ML
    • Recent
    • Categories
    • Tags
    • Popular
    • Users
    • Groups
    • Register
    • Login

    Single SSD PCIe vs HDD RAID Reliability

    Scheduled Pinned Locked Moved IT Discussion
    raidssdstoragereliabilitywinchester drive
    44 Posts 4 Posters 14.8k Views
    Loading More Posts
    • Oldest to Newest
    • Newest to Oldest
    • Most Votes
    Reply
    • Reply as topic
    Log in to reply
    This topic has been deleted. Only users with topic management privileges can see it.
    • scottalanmillerS
      scottalanmiller @Francesco Provino
      last edited by

      @Francesco-Provino said:

      @Reid-Cooper As of today, IOPS/€-wise the NVMe PCIe are actually way more cheaper than SAS SSD!

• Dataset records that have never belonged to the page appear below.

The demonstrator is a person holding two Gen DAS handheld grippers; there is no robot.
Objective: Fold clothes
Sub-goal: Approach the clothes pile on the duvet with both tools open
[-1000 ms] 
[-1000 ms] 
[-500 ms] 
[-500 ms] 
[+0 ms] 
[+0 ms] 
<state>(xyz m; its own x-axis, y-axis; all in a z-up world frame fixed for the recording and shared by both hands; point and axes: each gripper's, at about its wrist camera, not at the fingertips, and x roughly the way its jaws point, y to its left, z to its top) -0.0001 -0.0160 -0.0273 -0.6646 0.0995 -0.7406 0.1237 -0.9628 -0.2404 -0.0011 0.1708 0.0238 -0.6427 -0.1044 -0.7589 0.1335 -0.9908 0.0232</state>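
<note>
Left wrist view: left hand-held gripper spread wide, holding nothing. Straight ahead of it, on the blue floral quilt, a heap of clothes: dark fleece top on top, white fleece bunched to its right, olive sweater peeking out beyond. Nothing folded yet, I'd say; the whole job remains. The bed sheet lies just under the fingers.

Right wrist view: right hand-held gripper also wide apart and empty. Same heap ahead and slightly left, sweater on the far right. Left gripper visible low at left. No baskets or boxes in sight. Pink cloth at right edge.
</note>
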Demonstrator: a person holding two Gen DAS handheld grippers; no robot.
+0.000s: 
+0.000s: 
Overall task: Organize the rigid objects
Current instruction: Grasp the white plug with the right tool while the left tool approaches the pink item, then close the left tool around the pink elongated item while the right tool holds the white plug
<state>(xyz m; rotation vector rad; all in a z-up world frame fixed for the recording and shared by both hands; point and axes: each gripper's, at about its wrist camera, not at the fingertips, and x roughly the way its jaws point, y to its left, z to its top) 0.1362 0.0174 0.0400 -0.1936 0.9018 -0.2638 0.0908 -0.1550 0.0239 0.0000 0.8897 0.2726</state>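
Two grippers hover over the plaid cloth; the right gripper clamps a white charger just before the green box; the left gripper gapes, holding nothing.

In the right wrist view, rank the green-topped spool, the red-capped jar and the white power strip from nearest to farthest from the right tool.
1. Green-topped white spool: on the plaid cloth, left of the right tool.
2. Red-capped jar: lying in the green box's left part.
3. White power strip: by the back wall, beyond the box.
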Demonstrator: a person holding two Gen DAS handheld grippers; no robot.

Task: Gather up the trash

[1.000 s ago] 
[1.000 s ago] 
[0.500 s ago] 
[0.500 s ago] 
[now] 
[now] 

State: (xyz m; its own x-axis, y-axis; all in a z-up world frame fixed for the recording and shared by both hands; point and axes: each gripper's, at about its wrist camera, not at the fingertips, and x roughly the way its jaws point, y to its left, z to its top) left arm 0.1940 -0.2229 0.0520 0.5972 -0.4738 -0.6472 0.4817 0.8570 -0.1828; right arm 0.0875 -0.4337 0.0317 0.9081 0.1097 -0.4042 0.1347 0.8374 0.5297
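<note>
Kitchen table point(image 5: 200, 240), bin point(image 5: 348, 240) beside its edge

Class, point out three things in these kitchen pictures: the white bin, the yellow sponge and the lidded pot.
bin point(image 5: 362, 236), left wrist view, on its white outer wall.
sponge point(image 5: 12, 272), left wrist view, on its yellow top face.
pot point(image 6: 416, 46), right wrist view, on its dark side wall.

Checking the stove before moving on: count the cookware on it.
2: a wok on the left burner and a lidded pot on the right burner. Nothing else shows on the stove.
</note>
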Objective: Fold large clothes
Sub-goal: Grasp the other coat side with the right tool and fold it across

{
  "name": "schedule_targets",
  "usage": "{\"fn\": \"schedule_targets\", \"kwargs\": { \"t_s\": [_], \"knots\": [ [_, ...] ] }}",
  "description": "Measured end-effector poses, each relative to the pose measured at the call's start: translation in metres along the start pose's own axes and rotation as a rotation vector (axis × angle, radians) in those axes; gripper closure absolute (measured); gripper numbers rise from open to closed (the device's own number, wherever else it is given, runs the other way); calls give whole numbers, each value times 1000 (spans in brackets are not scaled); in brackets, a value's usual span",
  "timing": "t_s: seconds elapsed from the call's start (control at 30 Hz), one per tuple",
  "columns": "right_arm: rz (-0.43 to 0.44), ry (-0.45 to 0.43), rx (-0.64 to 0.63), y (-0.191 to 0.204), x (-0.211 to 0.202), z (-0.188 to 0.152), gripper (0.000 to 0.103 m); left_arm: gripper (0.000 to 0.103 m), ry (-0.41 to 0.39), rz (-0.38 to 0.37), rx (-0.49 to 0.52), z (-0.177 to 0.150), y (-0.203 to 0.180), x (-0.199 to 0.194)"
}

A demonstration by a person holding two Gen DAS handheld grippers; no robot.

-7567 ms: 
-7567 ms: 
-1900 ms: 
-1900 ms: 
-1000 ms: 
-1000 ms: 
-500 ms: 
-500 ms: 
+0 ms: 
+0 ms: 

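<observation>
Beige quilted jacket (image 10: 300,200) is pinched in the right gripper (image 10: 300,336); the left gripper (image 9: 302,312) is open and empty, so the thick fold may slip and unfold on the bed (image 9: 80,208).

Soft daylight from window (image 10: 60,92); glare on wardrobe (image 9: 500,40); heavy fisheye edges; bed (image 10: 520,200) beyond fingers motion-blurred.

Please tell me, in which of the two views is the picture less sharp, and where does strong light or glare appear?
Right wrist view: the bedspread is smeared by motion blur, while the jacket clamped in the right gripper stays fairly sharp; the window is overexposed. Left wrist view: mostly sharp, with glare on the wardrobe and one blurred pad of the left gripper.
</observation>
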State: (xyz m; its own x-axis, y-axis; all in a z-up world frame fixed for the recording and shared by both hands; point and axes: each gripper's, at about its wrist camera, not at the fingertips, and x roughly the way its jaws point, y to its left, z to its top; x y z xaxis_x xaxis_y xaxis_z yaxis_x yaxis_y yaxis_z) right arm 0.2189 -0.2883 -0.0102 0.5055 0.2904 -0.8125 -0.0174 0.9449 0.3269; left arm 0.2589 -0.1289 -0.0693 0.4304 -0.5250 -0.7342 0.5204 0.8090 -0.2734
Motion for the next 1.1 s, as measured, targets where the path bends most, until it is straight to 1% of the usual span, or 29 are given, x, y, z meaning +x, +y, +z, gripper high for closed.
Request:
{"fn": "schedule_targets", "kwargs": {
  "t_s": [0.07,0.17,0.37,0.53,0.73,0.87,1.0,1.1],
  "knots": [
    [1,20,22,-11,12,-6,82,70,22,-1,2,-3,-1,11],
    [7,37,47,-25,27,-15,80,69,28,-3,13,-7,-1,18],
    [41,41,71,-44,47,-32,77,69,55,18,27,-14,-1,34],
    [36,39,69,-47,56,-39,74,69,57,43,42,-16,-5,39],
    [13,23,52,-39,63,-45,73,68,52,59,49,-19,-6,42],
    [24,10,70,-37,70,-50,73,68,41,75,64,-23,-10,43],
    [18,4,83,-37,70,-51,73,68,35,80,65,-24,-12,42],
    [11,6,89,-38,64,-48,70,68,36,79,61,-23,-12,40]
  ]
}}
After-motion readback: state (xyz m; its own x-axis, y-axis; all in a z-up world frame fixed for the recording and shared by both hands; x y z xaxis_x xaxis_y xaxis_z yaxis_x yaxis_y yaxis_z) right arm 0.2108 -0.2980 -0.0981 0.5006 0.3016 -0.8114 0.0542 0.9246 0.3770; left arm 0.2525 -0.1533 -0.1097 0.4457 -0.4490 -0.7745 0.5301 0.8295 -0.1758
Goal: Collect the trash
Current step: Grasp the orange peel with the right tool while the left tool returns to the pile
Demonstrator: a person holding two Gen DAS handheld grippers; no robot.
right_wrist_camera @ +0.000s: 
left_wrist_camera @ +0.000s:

      By a combination of removing the SATA bottleneck, but also by skipping the RAID.

      F 1 Reply Last reply Reply Quote 0
      • F
        Francesco Provino @scottalanmiller
        last edited by

        @scottalanmiller So Intel 5-years warranty has no such value in this case? I'll be happy to replace them every 3-4 years…

        scottalanmillerS 1 Reply Last reply Reply Quote 0
        • F
          Francesco Provino @scottalanmiller
          last edited by

          @scottalanmiller said:

          @Francesco-Provino said:

          @Reid-Cooper As of today, IOPS/€-wise the NVMe PCIe are actually way more cheaper than SAS SSD!

          By a combination of removing the SATA bottleneck, but also by skipping the RAID.

          Exactly, I think this is definitely a win-win approach.

          scottalanmillerS 1 Reply Last reply Reply Quote 0
          • F
            Francesco Provino @scottalanmiller
            last edited by

            @scottalanmiller said:

            @Francesco-Provino said:

            We need to move to local storage, and it seems to me that this is the most convenient approach; but anyway, I was trying to fetch some information about reliability…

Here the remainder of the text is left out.